Paul Ryan's views on Wall Street may surprise you
BUSINESS OPINION:HE COULD be mistaken for a Wall Street banker. Or perhaps a hedge fund manager. Paul Ryan, with his clean-cut looks seemingly from Brooks Brothers and his wonky obsession with spreadsheets, could be the archetype of a Wall Streeter.
Mitt Romney’s running mate even trades stocks in his spare time. He’s a fan of the nation’s blue-chips: among the stocks he owns are Apple, Exxon Mobil, General Electric, IBM, Procter Gamble, Wells Fargo, Google, McDonald’s, Nike and Berkshire Hathaway.
Ryan is a disciple of Ayn Rand and Milton Friedman, two figures long associated with free markets.
And he’s got the support of some powerful backers in finance: His top donors include employees of Wells Fargo, UBS, Goldman Sachs and Bank of America. For his 2012 congressional race he raised about $179,000 from securities professionals (not a large sum but certainly the single largest sector that donated money to his campaign).
One of his biggest contributors is Paul Singer’s hedge fund Elliott Management. And Dan Senor, recently an investment adviser to Elliott Management, has just been named as Romney’s new adviser.
But what does Ryan think about Wall Street? His views may surprise you.
Ryan, who voted in 1999 to repeal parts of the Glass-Stegall Act thereby allowing commercial and investment banks to merge, now appears to be in the same change-of-heart camp as Sandy Weill, the former chief executive of Citigroup, who recently declared that the banks should be broken up.

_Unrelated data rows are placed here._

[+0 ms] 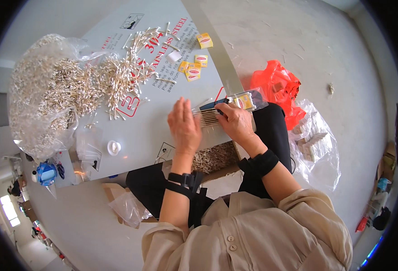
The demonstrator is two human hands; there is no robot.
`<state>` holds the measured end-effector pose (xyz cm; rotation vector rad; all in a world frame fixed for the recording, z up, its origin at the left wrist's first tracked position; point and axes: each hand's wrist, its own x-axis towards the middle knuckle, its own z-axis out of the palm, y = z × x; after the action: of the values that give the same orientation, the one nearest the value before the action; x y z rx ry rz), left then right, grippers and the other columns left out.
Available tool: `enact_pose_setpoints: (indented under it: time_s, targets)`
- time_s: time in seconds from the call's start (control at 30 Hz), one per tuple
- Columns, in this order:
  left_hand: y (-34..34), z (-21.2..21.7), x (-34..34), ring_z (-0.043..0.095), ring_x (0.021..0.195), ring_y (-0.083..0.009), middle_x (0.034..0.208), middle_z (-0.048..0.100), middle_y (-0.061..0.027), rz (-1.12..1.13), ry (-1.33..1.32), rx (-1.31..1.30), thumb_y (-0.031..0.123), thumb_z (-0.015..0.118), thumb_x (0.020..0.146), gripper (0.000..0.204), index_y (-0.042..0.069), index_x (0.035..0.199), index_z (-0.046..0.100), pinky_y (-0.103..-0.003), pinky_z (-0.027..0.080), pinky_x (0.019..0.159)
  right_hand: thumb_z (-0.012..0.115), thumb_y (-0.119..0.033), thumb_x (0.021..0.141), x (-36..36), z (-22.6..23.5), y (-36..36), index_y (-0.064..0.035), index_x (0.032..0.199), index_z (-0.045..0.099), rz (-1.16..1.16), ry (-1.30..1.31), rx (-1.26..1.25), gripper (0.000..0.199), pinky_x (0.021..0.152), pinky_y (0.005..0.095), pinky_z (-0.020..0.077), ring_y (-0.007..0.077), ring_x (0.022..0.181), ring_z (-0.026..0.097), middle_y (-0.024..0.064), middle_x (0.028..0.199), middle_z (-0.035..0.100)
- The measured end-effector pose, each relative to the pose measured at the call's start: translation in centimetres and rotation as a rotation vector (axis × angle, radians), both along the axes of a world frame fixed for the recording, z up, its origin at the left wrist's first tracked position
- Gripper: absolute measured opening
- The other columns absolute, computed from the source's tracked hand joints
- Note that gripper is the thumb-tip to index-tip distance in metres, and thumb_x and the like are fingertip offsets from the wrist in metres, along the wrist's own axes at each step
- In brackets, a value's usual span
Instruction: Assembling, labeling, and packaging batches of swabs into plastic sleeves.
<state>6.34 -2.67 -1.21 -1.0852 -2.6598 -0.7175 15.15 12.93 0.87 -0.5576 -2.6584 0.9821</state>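
My left hand (184, 128) is held with its fingers stretched out, its edge beside the ends of a row of cotton swabs (209, 119). My right hand (238, 124) is closed over that row, fingers bent on top and pressing it at the table's edge. The swabs lie side by side, partly in a clear plastic bag (258, 95). A yellow card (243, 101) shows among them. Against the row lies a dark blue flat object (213, 105), its kind unclear. My right palm hides part of the bag.
A large bag of loose cotton swabs (72, 86) spills across the table (154, 122). Yellow cards (193, 72), a small white tub (113, 147) and clear bags (88, 143) lie there. Below is a box of swabs (215, 158). Right: a red bag (278, 88) and a clear bag of packs (314, 144).
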Motion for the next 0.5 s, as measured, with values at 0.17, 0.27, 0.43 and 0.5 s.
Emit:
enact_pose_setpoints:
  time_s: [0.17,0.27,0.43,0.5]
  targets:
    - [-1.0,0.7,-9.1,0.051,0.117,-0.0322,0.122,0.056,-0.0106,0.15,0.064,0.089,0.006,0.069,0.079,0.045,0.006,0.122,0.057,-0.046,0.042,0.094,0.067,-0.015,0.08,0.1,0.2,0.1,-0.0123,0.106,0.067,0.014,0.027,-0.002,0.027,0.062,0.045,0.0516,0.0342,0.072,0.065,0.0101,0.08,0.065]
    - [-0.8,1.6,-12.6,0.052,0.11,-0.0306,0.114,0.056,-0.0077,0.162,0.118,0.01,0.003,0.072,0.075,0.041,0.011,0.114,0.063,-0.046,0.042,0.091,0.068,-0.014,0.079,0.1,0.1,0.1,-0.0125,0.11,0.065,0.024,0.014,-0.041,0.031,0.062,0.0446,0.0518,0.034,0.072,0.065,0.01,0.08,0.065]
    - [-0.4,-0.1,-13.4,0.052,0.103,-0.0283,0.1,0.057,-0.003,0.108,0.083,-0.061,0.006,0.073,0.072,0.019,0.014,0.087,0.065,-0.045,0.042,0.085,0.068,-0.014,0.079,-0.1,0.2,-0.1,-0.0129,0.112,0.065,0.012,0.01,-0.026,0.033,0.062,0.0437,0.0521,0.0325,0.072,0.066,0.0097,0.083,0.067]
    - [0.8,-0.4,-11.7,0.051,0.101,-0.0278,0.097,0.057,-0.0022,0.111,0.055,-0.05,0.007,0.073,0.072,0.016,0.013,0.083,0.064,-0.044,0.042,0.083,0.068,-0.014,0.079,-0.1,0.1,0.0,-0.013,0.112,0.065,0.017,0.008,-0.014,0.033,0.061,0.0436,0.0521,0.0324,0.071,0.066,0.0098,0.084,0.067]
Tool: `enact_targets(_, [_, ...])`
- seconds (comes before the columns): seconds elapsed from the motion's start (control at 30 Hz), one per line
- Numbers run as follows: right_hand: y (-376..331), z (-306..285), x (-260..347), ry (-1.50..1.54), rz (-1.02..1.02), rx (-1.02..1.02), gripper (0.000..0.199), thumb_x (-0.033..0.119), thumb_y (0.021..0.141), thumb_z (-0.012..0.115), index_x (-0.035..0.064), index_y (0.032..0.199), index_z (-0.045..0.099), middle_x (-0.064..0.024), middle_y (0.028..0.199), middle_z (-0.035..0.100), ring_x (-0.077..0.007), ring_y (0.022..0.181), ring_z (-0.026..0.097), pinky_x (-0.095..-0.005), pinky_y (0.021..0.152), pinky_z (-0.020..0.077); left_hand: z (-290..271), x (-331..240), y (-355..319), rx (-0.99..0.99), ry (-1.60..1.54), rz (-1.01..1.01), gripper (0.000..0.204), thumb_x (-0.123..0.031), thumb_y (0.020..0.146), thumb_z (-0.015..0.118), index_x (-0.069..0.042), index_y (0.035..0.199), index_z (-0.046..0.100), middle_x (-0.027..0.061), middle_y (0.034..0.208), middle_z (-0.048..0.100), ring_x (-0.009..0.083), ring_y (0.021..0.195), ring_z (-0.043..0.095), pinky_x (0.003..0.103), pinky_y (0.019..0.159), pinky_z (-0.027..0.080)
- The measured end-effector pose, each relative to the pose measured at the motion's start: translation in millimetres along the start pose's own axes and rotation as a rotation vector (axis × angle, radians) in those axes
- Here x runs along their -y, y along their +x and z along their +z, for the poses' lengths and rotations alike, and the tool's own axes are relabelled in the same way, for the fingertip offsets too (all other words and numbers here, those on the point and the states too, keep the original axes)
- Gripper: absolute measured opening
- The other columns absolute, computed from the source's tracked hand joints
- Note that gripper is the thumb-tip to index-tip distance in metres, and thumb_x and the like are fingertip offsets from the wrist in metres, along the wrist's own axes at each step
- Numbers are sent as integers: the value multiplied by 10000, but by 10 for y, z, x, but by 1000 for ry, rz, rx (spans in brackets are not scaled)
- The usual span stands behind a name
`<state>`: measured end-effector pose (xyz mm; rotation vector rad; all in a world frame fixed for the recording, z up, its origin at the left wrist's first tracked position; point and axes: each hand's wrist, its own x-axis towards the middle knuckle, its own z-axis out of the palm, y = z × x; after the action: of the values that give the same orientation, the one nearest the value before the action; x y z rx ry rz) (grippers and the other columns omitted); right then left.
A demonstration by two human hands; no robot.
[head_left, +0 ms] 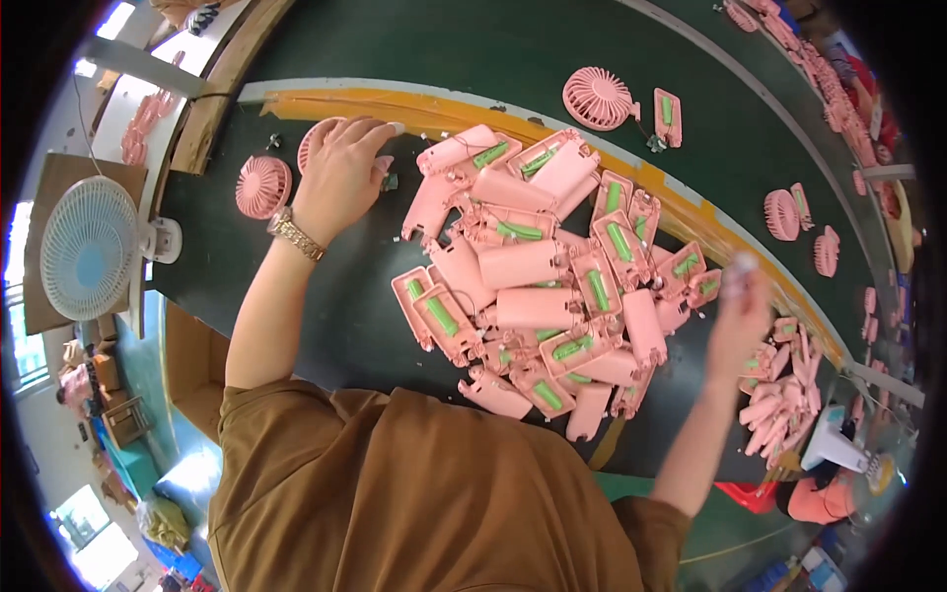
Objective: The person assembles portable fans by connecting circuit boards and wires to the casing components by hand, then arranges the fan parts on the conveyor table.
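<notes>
My left hand (342, 173) reaches to the far left of the dark work surface (335, 316) and lies over a round pink fan head (309, 144), fingers curled on it. A gold watch (294, 234) is on that wrist. A second pink fan head (262, 185) lies just left of the hand. My right hand (740, 308) is blurred and raised at the right edge of a big heap of pink handle shells with green batteries (533, 286). Whether it holds anything cannot be made out.
A yellow strip (414, 107) separates the work surface from a dark green belt (414, 44) carrying a pink fan (596, 97) and more fan parts (794, 215). Pink handle covers (784, 400) are piled at the right. A white desk fan (89, 247) stands at the left.
</notes>
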<state>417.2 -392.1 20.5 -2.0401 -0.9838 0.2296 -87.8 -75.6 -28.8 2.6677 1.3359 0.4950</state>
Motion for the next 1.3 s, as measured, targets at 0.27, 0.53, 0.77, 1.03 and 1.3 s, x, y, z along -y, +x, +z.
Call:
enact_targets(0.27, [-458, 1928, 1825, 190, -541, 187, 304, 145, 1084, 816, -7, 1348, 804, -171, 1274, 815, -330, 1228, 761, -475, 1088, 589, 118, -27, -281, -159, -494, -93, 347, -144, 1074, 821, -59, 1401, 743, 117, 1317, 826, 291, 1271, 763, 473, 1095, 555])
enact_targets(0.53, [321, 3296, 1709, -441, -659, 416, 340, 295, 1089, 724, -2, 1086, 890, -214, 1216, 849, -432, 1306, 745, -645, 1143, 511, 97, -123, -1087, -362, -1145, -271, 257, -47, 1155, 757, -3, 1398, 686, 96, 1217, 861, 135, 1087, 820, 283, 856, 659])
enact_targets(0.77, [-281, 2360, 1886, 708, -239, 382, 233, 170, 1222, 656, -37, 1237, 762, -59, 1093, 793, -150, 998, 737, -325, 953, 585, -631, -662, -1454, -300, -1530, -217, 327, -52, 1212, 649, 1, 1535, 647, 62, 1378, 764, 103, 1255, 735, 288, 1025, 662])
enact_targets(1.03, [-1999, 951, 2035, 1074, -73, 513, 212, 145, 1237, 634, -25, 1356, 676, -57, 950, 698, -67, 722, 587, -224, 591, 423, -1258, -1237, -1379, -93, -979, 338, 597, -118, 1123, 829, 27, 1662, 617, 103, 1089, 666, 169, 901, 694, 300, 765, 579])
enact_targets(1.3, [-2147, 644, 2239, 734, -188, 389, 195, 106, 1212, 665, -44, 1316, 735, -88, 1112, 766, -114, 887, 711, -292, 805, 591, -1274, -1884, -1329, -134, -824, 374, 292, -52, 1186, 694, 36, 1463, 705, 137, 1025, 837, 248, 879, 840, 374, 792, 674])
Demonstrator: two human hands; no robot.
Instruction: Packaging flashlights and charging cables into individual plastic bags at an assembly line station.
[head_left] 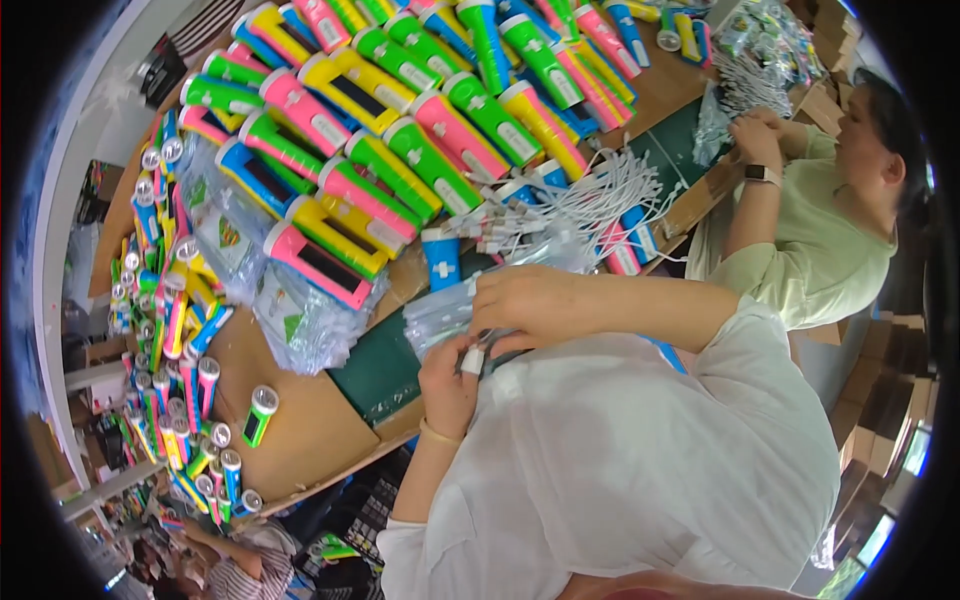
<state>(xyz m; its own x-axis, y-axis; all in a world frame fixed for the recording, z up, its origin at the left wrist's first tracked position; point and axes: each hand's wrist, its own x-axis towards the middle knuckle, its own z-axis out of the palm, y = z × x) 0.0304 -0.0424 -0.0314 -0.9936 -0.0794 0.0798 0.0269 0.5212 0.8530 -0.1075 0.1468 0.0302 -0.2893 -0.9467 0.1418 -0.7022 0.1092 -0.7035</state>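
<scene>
My left hand (pixel 449 392) is closed at the table's near edge, in front of my white shirt. A small white piece (pixel 472 360) shows at its fingers; whether it is held or wrapped round a finger I cannot tell. My right hand (pixel 522 304) reaches across with bent fingers, its fingertips meeting those of the left. What the right fingers grip is hidden. Beneath and beside the hands lie clear plastic bags (pixel 425 322). Just beyond them stands a blue flashlight (pixel 441 260) with a white cross, and a tangle of white charging cables (pixel 590 205) spreads to the right.
Many pink, green, yellow and blue flashlights (pixel 400 160) are piled across the table; more (pixel 170 400) crowd its left side. Printed clear bags (pixel 300 320) lie left of centre. One green flashlight (pixel 261 415) stands apart on cardboard. A co-worker (pixel 800 220) sits at the right.
</scene>
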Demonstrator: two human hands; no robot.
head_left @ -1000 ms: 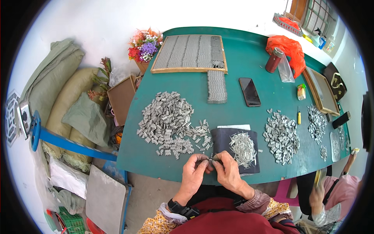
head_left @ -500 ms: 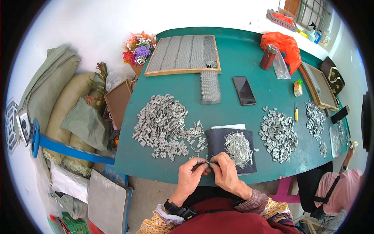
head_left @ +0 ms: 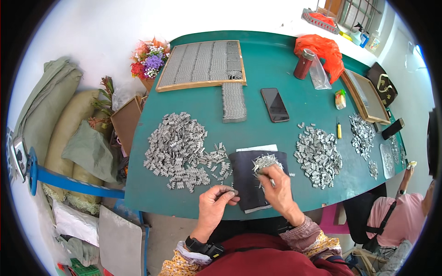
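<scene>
My left hand (head_left: 215, 201) is curled shut around a small grey metal piece (head_left: 229, 192), pinched between thumb and fingertips just over the near edge of the green tabletop (head_left: 271, 60). My right hand (head_left: 277, 186) reaches onto the dark cloth (head_left: 246, 177) in front of me, fingers bent down and closed on the bundle of thin metal pins (head_left: 264, 163) that lies on it; I cannot tell how many pins are in the pinch. The two hands are apart, the left one beside the cloth's near left corner, the right one over its right half.

To the left of the cloth spreads a big heap of grey metal pieces (head_left: 177, 147), with a few strays trailing toward the cloth. To its right lies a second, smaller heap (head_left: 318, 154). A white sheet (head_left: 257, 148) peeks out from under the cloth's far edge.

Farther off sit a wooden-framed tray (head_left: 202, 64) filled with rows of pieces, a loose strip of joined rows (head_left: 233, 102) touching its near edge, and a black phone (head_left: 275, 105) lying flat. A dark red cylinder (head_left: 303, 64) stands upright beside an orange plastic bag (head_left: 322, 48). A pot of flowers (head_left: 148, 62) stands at the tabletop's far left corner.
</scene>
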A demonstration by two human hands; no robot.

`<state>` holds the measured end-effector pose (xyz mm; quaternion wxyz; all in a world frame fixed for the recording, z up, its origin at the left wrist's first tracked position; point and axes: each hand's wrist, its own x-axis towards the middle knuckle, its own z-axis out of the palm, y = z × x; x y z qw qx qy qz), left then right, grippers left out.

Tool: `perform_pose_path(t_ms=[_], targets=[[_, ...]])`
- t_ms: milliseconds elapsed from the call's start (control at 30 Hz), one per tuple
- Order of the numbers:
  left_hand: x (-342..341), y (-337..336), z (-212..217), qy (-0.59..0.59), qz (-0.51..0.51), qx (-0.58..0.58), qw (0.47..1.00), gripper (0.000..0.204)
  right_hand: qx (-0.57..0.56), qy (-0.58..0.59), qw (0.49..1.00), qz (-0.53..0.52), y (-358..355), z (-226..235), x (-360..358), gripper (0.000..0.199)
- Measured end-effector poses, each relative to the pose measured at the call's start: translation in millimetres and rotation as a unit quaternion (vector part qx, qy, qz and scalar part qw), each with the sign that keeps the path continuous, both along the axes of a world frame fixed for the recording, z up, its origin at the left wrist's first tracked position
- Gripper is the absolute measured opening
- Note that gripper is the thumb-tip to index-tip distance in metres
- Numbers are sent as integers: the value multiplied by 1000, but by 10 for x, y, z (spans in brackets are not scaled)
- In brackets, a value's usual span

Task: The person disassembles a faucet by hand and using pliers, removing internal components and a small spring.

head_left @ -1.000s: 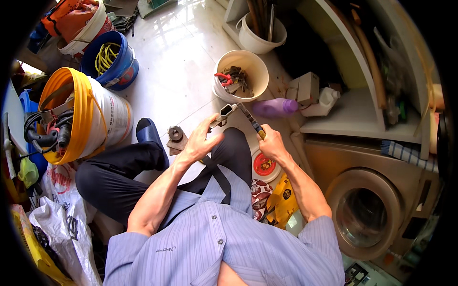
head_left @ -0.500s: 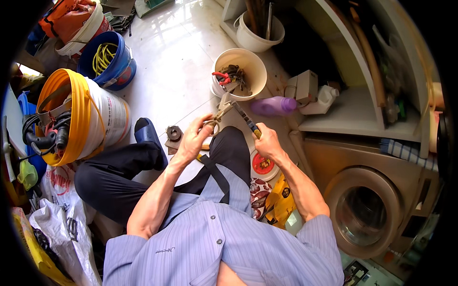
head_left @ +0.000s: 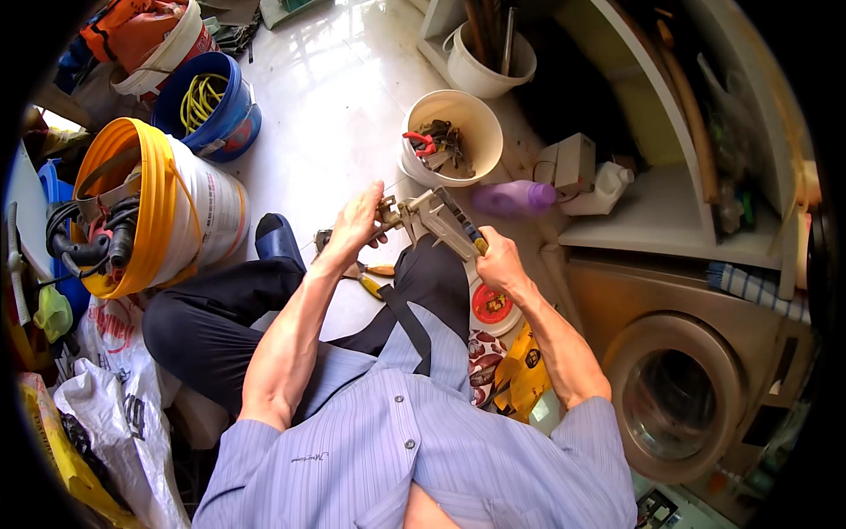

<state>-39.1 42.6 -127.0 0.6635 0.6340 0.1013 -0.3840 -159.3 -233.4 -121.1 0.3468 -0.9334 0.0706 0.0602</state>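
Above my right knee, both my hands are on a grey metal tool (head_left: pixel 434 216) with a wide flat body and a jointed, clamp-like end; its exact kind I cannot make out. My left hand (head_left: pixel 357 219) is closed on the jointed end, its fingers stretched along the metal. My right hand (head_left: pixel 504 264) is wrapped round a yellow-and-black handle (head_left: pixel 480 242). From that handle a dark narrow bar (head_left: pixel 458 212) runs along the grey body; whether the two are joined, I cannot tell. Just below lies a yellow-handled hand tool (head_left: pixel 368 280), partly hidden by my leg.
Ahead stands a white bucket (head_left: pixel 476 132) of small metal tools, with a purple bottle (head_left: pixel 515 197) beside it. To the left are a yellow-rimmed bucket (head_left: pixel 150 159) holding a corded power tool and a blue bucket (head_left: pixel 238 110). A front-loading washing machine (head_left: pixel 608 309) is close on my right.
My left hand has turned and shifted slightly, its fingers now straighter. The metal tool has swung round, so its wide body now shows between my hands. The view has shifted slightly.
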Motion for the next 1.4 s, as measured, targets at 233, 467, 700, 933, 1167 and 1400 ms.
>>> perform_pose_path(t_ms=[233, 467, 700, 933, 1167, 1400], targets=[[-66, 97, -301, -119, -47, 62, 990, 36, 16, 33, 999, 3, 136, 113, 56, 27], [-90, 146, -364, -79, -77, 85, 990, 42, 8, 59, 998, 8, 161, 158, 131, 25], [-357, -54, 131, -302, 4, 27, 953, 50, 13, 54, 998, -16, 102, 148, 141, 26], [-143, -101, -127, -96, 87, -41, 991, 48, 7, 38, 999, 16, 149, 111, 115, 26], [-69, -41, 42, -65, 27, 31, 997, 44, 16, 54, 998, 11, 217, 213, 117, 27], [-355, -11, 326, -444, -45, 63, 893, 87, 19, 89, 995, -29, 81, 326, 128, 27]])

“We should make sure you can’t get too big where you’re going to become too big to fail and trigger a bailout,” Ryan said during a meeting with constituents in May in Wisconsin. “If you’re a bank and you want to operate like some non-bank entity like a hedge fund then don’t be a bank. Don’t let banks use their customers’ money to do anything other than traditional banking.”
With a view like that Ryan faces a challenge winning the support of the likes of Jamie Dimon, the chairman of JPMorgan Chase and a vocal supporter of the big bank model.
Ryan is also an ardent critic of the Dodd-Frank Act, the post-crisis Wall Street legislation. Yet, oddly enough, the provision he dislikes the most is the one that has the greatest support of the industry: a tool known as “resolution authority”, which gives the government the authority to dismantle a failing bank without wreaking havoc on the rest of the system.
It was a provision that was supported by former Republican treasury secretary Henry M Paulson jr. “We would have loved to have something like this for Lehman Brothers.”